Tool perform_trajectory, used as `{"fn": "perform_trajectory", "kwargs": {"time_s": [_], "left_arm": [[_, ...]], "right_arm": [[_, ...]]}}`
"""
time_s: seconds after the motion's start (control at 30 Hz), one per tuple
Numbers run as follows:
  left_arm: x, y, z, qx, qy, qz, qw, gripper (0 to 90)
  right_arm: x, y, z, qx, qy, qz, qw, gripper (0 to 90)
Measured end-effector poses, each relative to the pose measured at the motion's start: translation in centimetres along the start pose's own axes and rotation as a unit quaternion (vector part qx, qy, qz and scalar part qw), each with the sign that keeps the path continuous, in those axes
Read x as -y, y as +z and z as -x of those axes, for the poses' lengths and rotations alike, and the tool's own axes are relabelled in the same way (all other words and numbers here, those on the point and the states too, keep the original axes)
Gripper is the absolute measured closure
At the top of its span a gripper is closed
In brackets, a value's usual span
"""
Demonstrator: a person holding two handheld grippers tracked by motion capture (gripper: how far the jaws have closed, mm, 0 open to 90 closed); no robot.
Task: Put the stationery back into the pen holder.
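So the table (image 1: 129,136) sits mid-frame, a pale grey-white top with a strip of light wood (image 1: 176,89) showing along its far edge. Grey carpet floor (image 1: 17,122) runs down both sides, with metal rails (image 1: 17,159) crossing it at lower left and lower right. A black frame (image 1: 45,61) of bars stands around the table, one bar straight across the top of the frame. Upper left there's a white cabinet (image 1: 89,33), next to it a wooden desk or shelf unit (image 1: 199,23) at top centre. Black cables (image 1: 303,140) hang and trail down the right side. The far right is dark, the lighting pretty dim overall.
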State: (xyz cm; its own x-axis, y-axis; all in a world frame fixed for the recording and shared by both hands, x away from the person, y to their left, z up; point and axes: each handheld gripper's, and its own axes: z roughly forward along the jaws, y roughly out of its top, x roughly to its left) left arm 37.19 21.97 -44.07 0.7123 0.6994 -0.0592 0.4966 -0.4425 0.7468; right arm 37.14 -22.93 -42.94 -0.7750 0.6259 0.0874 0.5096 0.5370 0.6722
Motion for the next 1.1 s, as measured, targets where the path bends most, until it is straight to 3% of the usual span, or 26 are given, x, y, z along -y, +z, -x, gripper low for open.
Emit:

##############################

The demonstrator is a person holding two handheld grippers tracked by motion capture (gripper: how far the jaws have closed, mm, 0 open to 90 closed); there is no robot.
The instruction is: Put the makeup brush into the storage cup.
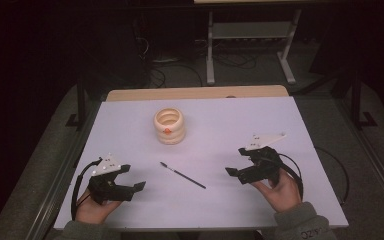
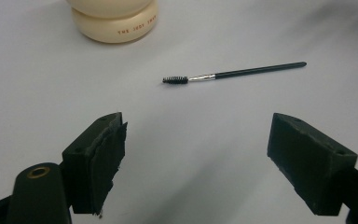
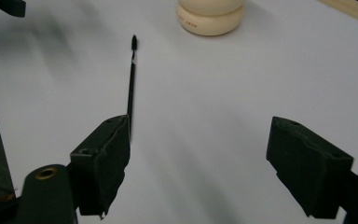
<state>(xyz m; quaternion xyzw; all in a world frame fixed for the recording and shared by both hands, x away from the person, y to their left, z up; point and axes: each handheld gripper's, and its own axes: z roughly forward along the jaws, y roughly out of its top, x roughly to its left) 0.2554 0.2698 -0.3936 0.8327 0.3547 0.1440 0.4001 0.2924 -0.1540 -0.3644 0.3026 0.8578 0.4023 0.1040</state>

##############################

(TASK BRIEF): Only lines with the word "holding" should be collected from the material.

(REPLY TO THE EXERCISE):
Demonstrator: a person holding two handheld grippers tracked by motion capture (gripper: how far the jaws have closed, mm, 0 open to 90 closed); no robot.
The demonstrator is a person holding two handheld grippers tracked by motion capture (gripper: how far the jaws have closed, mm, 0 open to 90 closed); there is no robot.

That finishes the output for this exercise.